Categories are so innate to the working of the human mind -- we do it regardless whether we talk about it consciously or not. But the moment we verbalize it, at least it becomes questionable and directable as you become aware of how you tick. Even this discussion about the sense of it uncovers what needs to be uncovered. Just that you are not better off having no discourse at all, but the right discourse at the right measure. I guess as of now we have established what this should be about and what not.
re: photo & "copy", since we are at it...
Post-modernism has not only defeated the idea of authenticity, but of originality at large. It's not anymore about whether a work is derivative, but more or less complex composition of derivative -- what transformative effort was added. Photo-sourcing is only consequential philosophically. The integration of literal photo copy into artwork is no invention of computers, it existed long before in kinds of installations/collages/mashups; Photoshop merely "perfected" this artform, not least on non-literal grounds. It's a different effort rather than less, as is a different taste. Personally I come from the modding scene of games; the approach of re-use, interpretation and modifaction of assets is a natural idea to me, and I recognize admirable skill there in its own right, it's not so much about some cheap "tricks", it's about having good ideas, it focuses on the conceptual aspect of art -- that's why few are actually good at it even though everyone thinks it looks easy enough to be good at it; like, most custom maps in Warcraft3 terribly sucked, it needed very special personalities to pull off the good stuff, and I don't mean Dota...
Frankly, it is weird I find myself "defending" techy art here, when in other places I mostly held high the classic history of arts at large and pixel art in form of age old cross-stitches and tapestry in direct ancestry. I don't think there is just this big mainstream of anti-classic art out there. Now there are countless of concurrent streams out there, non of them really threatening the other. Maybe there is this sense that some form of art is felt under-appreciated than it deserves. But in the end it's all ... you know... holistic. It's all there to learn from and have fun in. Aside from a professional job in which you serve demand.
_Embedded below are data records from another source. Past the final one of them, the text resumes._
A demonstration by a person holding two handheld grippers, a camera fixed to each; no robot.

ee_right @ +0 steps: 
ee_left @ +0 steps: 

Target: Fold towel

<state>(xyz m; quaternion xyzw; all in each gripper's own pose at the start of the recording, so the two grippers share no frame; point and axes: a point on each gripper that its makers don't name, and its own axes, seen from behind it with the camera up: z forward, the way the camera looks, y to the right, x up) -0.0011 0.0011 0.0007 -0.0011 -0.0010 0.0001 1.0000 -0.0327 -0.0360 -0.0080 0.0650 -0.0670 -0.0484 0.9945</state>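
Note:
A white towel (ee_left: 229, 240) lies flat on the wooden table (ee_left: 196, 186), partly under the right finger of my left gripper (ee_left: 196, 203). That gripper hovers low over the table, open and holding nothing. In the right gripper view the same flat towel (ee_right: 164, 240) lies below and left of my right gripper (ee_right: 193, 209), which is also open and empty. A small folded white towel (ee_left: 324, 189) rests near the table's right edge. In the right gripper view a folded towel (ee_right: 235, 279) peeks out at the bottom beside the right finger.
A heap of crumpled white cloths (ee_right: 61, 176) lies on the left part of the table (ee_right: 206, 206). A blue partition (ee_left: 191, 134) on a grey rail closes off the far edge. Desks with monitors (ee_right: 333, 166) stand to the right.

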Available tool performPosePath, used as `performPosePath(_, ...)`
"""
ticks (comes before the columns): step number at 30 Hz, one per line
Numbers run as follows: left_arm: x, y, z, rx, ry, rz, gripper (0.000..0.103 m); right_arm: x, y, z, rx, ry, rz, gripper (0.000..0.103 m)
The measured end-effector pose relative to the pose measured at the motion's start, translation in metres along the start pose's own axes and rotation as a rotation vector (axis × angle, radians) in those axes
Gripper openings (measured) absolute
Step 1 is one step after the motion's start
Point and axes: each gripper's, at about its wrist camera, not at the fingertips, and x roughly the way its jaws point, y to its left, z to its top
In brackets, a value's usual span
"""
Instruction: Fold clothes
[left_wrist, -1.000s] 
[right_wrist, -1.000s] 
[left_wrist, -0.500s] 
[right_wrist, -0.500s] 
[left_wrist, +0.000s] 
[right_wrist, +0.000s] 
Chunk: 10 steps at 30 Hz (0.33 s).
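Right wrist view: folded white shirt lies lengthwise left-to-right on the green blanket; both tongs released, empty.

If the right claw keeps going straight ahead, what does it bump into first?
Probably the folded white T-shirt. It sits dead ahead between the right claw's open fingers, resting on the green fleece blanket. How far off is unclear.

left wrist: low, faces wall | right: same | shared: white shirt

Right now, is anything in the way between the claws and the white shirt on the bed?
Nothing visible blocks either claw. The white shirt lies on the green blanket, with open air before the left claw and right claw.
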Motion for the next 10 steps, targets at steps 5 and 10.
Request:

Classic and pixel art should not feel so high-brow as to ignore trend and Zeitgeist. Rather it should search for ways to invade every other (plat)form, an active effort for relevancy, rather than taking attention for granted. That is to say, the artist must realize his existence beyond egoistical interest, and absorb society's interest as part of his own. A wholly growth experience, a grown-up existence. "I" is nothing without "we". "you" are irrelevant, and "we" are incomplete.
So the purpose of this topic might as much be the past of pixel art as its future off-spring, with their own peculiar challenges but obvious lineage in translation.